Some days, when it's entirely clear that you've just been bitten in the ass for wondering aloud "COULD THIS WEEK GET ANY WORSE!?", you are faced with the fact that there is little that could possibly rectify the situation. I just stumbled upon the contents of "little": Death Metal & Chocolate.

A few hours ago, before all shit hit the proverbial fan (but after the foam soap incident du jour), a gentleman who has - well let's be frank - been a complete leech on what's left of my soul, came strutting into my office. I braced myself and tried casually reaching for the nearest blunt weapon with all the stealth of a Tourette-inflicted ninja. One would normally be able to sniff out the arrogance he exudes from a good 3 miles off, but it seems I woke up this morning armed only with the abilities to smell aforementioned soap. As the disdain was slithering up my esophagus in eager readiness to come bursting out in a fit of wrath, he reached in his briefcase and set something on my desk. I almost choked on said disdain!

Chocolate. Precisely 3 oz. (85 g) of pure milk chocolate. Straight from Alaska and sporting a surly grizzly bear who looks like he might possibly vomit the salmon he just ingested a few hours prior. Never mind that.... CHOCOLATE *drool*.....

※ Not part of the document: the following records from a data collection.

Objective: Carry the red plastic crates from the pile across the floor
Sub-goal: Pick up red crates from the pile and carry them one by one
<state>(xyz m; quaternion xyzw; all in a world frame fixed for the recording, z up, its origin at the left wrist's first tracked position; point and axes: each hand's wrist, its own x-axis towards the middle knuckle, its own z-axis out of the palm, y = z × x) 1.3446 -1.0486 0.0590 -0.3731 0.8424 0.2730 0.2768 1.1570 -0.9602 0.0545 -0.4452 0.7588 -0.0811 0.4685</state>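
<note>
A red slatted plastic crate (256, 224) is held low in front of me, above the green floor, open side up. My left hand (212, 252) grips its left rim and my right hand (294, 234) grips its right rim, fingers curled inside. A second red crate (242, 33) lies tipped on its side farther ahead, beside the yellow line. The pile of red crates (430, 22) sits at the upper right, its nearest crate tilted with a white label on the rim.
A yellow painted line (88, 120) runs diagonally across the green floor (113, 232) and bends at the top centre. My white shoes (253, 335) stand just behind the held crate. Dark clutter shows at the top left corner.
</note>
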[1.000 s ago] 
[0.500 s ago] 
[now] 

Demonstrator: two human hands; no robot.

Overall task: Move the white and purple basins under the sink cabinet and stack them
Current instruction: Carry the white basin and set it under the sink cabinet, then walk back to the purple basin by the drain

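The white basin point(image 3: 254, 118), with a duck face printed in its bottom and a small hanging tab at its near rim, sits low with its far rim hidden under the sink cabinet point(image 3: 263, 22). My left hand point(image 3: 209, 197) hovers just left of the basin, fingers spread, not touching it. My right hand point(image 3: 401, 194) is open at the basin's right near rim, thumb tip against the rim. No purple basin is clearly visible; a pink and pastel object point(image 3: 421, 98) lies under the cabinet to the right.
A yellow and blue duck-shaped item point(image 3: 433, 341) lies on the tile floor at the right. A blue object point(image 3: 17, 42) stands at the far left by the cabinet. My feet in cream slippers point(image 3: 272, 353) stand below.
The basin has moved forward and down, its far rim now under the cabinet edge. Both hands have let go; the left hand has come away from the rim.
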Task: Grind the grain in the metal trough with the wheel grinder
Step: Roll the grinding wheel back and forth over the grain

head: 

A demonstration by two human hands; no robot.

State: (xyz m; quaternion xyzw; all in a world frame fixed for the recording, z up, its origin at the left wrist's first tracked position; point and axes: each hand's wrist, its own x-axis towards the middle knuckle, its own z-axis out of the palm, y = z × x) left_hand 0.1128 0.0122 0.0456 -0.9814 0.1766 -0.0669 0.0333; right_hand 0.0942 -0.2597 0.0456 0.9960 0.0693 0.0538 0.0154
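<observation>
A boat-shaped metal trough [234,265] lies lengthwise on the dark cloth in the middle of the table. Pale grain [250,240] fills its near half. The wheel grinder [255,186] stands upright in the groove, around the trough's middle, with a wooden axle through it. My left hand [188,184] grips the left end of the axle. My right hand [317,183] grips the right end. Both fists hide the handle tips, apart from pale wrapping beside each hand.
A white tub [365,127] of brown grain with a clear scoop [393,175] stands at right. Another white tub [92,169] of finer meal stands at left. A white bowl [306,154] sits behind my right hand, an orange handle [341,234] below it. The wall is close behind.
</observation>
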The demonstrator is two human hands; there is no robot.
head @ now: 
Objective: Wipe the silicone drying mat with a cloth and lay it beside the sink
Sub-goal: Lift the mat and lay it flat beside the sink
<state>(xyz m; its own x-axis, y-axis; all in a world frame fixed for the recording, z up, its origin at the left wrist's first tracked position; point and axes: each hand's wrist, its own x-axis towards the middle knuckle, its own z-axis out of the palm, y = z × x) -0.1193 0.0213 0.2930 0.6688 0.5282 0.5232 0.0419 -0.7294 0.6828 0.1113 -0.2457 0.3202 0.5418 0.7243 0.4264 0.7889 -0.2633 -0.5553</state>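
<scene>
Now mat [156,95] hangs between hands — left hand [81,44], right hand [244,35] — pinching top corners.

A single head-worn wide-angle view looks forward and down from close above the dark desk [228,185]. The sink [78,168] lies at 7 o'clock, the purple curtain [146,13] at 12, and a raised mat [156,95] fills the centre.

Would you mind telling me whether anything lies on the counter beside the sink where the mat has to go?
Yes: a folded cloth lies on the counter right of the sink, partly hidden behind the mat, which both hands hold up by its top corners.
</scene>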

Normally, I'm not one of those types dazzled by empty calories. I can't say I normally have any of those sorts of cravings. Or I didn't USED to be that type. They say your cravings are indicative of that which your body is lacking. If you crave chocolate, you have an iron deficiency. Quiche Lorraine? - Roughage. I don't know. I made that last part up. When I was pregnant, I craved Slurpees - does that mean I'm severely lacking water of the frozen and crushed variety, or just really missing my old Snoopy Snowcone Maker? Regardless, I had a newly acquired present of milk-chocolaty pleasure.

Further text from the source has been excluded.